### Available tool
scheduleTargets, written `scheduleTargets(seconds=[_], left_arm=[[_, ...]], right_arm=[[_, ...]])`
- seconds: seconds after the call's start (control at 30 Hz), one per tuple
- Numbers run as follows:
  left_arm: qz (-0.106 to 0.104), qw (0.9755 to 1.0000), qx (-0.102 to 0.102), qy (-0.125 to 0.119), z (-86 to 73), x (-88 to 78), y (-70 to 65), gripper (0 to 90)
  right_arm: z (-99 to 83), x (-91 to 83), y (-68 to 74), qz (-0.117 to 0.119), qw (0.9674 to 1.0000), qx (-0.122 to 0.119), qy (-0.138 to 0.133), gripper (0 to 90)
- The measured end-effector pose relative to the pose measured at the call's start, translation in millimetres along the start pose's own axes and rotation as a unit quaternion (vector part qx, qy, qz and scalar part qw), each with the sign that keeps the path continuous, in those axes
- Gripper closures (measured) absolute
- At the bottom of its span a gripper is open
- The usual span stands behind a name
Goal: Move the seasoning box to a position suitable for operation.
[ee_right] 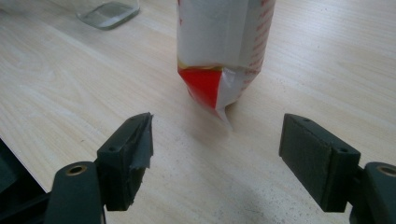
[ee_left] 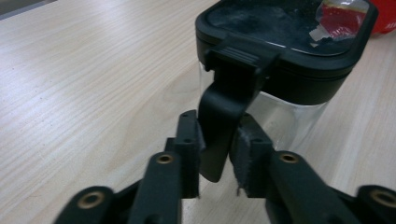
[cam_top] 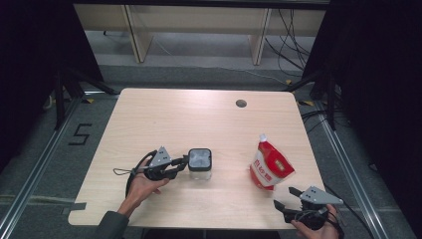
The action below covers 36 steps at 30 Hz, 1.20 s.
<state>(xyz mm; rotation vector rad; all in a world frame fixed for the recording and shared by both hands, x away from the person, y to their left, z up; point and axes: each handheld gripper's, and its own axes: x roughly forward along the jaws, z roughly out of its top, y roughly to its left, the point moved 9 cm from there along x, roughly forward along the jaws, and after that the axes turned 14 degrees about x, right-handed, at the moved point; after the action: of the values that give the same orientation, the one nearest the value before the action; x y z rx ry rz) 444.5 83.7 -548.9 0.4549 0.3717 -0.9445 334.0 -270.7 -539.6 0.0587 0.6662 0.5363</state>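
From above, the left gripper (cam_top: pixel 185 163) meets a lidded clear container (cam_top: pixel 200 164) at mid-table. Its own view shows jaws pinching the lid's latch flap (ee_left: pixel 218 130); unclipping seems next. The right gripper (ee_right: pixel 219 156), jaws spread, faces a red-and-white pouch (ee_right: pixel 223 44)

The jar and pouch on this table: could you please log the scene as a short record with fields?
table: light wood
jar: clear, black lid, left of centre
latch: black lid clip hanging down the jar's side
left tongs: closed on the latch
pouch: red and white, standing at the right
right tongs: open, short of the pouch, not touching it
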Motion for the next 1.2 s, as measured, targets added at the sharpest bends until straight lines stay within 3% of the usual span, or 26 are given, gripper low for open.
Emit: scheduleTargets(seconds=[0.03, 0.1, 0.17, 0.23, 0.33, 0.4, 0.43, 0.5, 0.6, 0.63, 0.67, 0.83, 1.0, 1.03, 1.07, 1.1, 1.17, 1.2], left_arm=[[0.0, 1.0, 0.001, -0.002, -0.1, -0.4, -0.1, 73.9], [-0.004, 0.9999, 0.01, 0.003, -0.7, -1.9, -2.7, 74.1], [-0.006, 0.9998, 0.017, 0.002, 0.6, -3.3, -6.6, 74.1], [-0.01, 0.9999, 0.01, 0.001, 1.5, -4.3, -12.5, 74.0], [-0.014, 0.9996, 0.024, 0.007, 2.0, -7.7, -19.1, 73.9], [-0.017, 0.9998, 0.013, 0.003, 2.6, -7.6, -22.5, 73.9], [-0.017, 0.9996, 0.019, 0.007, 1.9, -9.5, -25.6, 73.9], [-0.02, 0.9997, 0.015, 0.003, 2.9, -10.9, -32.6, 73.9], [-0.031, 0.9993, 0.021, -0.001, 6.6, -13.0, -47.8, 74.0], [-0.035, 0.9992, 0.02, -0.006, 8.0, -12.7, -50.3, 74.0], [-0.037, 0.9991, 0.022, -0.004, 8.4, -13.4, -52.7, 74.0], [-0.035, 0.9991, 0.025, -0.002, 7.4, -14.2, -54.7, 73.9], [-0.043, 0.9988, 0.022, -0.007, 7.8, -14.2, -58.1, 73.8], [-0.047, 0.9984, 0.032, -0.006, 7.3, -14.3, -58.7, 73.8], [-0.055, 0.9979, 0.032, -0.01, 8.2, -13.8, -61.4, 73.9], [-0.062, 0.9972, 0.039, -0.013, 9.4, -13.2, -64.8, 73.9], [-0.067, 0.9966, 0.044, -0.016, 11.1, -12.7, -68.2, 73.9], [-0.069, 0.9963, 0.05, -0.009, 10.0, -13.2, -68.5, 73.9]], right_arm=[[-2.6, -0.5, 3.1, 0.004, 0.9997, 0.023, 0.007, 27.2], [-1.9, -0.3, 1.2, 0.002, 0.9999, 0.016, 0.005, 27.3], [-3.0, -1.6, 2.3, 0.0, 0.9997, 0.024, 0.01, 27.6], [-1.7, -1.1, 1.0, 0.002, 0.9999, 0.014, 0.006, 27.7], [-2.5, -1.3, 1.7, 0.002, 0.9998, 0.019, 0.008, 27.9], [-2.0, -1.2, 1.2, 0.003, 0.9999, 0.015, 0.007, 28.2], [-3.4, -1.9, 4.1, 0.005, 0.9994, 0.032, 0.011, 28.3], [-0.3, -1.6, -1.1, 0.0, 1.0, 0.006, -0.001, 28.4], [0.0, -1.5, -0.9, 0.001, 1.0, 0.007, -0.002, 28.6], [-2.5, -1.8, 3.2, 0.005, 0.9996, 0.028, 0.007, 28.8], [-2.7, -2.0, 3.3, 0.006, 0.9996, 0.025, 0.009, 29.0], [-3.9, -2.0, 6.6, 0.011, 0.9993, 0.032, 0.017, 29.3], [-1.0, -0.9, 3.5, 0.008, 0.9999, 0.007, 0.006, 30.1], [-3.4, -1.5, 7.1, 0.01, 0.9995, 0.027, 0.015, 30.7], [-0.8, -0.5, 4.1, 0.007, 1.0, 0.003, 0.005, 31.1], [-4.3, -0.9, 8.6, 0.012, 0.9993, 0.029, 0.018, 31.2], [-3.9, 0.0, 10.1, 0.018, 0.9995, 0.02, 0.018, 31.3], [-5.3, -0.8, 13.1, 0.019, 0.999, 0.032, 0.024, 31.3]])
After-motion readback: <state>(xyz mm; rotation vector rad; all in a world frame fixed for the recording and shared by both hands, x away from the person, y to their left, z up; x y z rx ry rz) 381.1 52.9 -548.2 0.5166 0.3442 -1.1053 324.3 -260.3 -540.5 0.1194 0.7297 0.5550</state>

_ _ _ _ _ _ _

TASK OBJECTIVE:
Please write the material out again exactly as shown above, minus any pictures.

EXERCISE SOLUTION:
### Available tool
scheduleTargets, written `scheduleTargets(seconds=[_], left_arm=[[_, ...]], right_arm=[[_, ...]])`
- seconds: seconds after the call's start (control at 30 Hz), one per tuple
- Numbers run as follows:
  left_arm: qz (-0.106 to 0.104), qw (0.9755 to 1.0000), qx (-0.102 to 0.102), qy (-0.125 to 0.119), z (-86 to 73), x (-88 to 78), y (-70 to 65), gripper (0 to 90)
  right_arm: z (-99 to 83), x (-91 to 83), y (-68 to 74), qz (-0.117 to 0.119), qw (0.9674 to 1.0000), qx (-0.122 to 0.119), qy (-0.138 to 0.133), gripper (0 to 90)
- The measured end-effector pose relative to the pose measured at the call's start, translation in millimetres along the start pose's own axes and rotation as a unit quaternion (vector part qx, qy, qz and scalar part qw), each with the sign that keeps the path continuous, in those axes
- Gripper closures (measured) absolute
- At the bottom of its span a gripper is open
- The usual span stands behind a name
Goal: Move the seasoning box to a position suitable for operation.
[ee_right] 
[ee_left] 
[cam_top] 
The action below covers 36 steps at 30 Hz, 1.20 s.
<state>(xyz mm; rotation vector rad; all in a world frame fixed for the recording and shared by both hands, x away from the person, y to their left, z up; point and axes: each handheld gripper's, and its own axes: x roughly forward along the jaws, z roughly out of its top, y roughly to its left, the point moved 9 cm from there along x, roughly forward along the jaws, and after that the axes turned 14 degrees about x, right-handed, at the moved point; after the action: of the values that give the same orientation, the one nearest the value before the action; x y z rx ry rz) 444.5 83.7 -548.9 0.4549 0.3717 -0.9445 334.0 -270.7 -539.6 0.0587 0.6662 0.5363</state>
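From above, the left gripper (cam_top: pixel 185 163) meets a lidded clear container (cam_top: pixel 200 164) at mid-table. Its own view shows jaws pinching the lid's latch flap (ee_left: pixel 218 130); unclipping seems next. The right gripper (ee_right: pixel 219 156), jaws spread, faces a red-and-white pouch (ee_right: pixel 223 44)

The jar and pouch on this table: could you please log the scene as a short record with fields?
table: light wood
jar: clear, black lid, left of centre
latch: black lid clip hanging down the jar's side
left tongs: closed on the latch
pouch: red and white, standing at the right
right tongs: open, short of the pouch, not touching it
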Motion for the next 1.2 s, as measured, targets added at the sharpest bends until straight lines stay within 3% of the usual span, or 26 are given, gripper low for open.
Emit: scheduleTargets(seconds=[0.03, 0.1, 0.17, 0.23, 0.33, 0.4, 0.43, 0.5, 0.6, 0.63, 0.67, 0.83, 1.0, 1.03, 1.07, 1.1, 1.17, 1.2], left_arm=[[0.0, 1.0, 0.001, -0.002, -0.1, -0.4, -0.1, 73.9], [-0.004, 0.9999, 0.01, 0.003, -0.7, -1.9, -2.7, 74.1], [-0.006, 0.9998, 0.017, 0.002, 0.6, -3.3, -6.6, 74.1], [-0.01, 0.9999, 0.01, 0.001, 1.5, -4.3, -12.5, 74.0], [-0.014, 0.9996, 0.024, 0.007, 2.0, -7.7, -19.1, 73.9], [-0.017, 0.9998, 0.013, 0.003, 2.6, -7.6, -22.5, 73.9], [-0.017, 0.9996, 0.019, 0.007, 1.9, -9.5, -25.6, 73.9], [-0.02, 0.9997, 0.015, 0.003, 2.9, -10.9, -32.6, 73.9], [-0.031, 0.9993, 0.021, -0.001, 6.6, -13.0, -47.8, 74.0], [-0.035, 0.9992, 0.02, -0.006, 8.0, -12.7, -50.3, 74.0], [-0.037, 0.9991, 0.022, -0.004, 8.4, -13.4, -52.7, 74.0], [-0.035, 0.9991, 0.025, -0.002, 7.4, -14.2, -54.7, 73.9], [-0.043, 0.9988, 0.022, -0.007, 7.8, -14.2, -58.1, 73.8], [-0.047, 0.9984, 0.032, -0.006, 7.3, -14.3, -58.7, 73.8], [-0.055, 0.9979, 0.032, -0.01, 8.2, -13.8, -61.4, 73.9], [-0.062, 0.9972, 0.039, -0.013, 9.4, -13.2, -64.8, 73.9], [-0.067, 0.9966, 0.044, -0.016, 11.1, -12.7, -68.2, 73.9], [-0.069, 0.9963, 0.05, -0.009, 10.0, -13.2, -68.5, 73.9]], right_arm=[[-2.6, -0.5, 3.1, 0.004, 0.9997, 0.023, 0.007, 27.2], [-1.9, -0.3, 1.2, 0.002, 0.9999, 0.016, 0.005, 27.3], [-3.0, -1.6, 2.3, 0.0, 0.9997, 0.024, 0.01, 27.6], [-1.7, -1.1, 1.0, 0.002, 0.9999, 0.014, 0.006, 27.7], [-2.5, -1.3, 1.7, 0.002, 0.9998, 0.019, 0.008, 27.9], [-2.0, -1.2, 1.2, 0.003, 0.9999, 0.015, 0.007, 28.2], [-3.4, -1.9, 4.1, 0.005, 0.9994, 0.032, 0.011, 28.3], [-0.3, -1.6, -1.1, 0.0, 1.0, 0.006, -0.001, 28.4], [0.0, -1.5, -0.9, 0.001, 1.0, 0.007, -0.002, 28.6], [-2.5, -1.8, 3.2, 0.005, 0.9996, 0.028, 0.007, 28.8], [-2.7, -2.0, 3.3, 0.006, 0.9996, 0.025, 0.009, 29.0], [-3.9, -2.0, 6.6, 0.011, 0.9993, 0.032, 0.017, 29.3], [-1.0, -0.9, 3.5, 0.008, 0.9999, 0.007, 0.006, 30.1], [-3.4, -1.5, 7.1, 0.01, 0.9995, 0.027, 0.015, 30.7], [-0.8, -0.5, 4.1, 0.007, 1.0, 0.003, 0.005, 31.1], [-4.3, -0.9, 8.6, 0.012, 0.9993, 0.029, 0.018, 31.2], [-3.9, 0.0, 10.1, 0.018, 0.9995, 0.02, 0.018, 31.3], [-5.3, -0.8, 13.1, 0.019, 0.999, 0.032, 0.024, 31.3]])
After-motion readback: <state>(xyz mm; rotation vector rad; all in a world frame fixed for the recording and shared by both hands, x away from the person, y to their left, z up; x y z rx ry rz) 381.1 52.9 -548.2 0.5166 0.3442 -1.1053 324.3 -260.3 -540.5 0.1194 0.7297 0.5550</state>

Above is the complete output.